Assignment.
All lines from the one containing "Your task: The" down to the one containing "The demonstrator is", both ends included, are to be given again exactly; omit the rest of the listing below.

Record set.
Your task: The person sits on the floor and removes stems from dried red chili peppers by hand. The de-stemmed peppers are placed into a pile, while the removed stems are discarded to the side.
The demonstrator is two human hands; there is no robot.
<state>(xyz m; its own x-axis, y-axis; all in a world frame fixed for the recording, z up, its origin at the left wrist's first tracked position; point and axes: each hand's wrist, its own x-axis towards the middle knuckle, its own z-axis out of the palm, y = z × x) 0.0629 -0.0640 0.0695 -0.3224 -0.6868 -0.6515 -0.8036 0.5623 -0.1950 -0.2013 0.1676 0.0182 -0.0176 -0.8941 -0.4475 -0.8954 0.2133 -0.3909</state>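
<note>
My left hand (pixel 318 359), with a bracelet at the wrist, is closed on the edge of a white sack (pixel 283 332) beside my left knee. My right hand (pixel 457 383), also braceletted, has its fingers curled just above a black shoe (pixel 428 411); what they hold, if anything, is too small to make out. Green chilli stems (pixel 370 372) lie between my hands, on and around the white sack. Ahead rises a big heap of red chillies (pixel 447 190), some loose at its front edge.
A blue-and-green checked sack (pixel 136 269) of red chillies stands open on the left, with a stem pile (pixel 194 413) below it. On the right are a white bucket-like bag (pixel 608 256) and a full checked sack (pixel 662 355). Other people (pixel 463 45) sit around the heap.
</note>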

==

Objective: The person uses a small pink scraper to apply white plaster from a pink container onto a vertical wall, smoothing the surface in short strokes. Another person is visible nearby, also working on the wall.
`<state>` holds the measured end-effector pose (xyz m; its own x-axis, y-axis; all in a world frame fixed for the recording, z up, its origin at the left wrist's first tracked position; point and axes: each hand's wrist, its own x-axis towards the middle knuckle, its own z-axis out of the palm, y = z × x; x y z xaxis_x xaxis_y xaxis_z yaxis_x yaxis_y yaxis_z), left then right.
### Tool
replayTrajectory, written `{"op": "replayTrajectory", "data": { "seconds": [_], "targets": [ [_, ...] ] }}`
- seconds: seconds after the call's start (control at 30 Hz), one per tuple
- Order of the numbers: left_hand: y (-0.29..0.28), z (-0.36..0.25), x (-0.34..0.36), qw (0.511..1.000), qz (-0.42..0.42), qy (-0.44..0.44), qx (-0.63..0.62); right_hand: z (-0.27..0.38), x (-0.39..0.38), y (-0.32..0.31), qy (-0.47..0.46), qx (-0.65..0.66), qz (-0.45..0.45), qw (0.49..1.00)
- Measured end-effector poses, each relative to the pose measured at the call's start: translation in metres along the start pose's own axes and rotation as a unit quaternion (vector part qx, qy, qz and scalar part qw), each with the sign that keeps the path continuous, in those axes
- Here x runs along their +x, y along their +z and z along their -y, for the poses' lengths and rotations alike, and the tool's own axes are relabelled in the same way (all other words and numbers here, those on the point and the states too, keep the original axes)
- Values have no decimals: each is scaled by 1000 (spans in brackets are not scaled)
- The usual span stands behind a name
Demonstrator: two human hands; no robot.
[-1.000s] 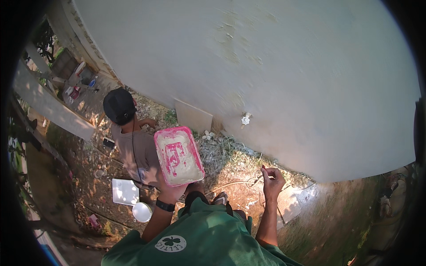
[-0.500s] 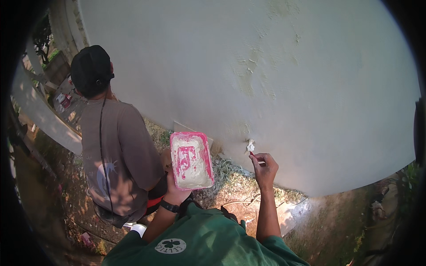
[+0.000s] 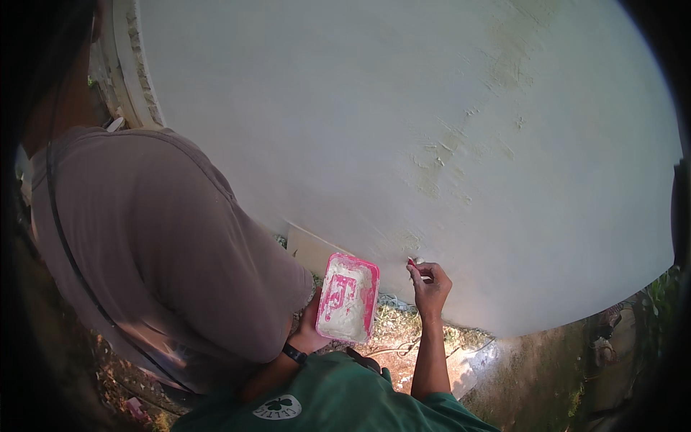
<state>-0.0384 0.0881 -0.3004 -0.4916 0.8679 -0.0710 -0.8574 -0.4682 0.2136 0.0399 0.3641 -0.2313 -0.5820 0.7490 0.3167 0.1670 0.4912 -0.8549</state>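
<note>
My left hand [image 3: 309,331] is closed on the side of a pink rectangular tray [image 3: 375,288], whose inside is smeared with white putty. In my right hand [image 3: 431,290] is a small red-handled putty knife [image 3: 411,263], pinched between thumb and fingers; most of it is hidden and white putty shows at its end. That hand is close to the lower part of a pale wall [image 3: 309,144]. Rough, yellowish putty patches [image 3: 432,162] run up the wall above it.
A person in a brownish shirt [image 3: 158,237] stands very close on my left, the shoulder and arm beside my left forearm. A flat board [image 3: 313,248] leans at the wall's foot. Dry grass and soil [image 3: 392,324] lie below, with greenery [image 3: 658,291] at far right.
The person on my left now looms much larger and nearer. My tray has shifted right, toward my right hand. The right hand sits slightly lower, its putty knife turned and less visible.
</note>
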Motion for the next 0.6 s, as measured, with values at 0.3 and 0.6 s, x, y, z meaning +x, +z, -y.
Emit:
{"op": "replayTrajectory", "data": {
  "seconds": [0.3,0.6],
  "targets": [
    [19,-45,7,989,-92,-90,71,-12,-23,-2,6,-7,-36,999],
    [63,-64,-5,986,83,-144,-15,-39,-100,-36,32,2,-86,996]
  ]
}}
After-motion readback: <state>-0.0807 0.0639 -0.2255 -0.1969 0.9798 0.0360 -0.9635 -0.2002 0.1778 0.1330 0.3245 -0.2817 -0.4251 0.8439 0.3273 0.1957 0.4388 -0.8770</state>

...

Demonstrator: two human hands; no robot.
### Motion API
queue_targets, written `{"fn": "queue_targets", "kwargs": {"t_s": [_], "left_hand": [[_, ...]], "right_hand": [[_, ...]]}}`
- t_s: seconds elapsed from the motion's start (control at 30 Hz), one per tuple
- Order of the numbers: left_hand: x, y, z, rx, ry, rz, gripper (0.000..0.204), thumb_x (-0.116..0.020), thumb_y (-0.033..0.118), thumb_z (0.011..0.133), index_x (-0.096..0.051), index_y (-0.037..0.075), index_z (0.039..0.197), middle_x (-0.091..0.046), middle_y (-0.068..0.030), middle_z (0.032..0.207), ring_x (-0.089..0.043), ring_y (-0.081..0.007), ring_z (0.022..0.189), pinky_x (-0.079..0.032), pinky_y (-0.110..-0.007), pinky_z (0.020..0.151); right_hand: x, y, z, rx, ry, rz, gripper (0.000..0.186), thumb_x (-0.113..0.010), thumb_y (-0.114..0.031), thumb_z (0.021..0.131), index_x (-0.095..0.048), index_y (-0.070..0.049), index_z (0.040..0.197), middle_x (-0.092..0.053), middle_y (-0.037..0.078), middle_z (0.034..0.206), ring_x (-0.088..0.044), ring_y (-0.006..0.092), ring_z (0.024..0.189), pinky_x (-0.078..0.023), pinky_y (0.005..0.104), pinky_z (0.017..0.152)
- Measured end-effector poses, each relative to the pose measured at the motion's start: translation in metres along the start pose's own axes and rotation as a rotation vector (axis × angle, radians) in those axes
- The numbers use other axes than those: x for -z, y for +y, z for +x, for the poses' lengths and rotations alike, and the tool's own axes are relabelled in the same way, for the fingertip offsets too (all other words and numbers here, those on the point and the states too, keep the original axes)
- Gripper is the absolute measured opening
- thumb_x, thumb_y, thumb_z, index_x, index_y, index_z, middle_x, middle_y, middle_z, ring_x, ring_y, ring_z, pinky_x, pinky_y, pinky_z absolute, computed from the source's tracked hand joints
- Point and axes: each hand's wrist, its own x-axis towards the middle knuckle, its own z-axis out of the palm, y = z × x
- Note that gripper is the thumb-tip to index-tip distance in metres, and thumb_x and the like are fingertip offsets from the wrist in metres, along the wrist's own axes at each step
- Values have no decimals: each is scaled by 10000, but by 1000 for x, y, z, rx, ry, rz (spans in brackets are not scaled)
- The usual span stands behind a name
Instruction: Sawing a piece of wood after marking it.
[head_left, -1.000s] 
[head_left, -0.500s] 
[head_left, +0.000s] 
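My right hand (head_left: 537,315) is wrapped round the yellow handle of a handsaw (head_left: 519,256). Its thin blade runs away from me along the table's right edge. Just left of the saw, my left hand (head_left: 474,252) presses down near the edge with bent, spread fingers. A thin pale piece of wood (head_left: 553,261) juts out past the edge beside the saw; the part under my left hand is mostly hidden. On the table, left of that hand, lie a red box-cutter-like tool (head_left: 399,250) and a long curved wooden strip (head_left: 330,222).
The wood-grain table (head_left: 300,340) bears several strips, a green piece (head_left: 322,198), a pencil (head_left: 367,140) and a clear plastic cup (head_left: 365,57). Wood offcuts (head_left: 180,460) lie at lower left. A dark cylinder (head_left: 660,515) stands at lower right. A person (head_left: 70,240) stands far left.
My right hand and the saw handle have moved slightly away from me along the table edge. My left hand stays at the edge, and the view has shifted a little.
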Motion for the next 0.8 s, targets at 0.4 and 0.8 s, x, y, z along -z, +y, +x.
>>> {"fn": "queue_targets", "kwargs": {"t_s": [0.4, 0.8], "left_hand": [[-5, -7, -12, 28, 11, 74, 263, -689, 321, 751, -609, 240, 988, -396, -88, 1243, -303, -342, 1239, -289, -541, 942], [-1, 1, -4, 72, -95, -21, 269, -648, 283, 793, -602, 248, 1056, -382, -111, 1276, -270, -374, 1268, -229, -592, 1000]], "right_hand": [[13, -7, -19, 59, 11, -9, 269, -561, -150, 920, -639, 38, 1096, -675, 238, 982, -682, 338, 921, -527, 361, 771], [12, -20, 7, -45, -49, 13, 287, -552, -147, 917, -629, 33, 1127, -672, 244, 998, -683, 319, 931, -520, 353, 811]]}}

Exercise result.
Your task: The person sits on the floor and removes stems from dried red chili peppers by hand. The de-stemmed peppers are placed into a pile, while the removed stems are discarded to the side.
The demonstrator is two human hands; there is no robot.

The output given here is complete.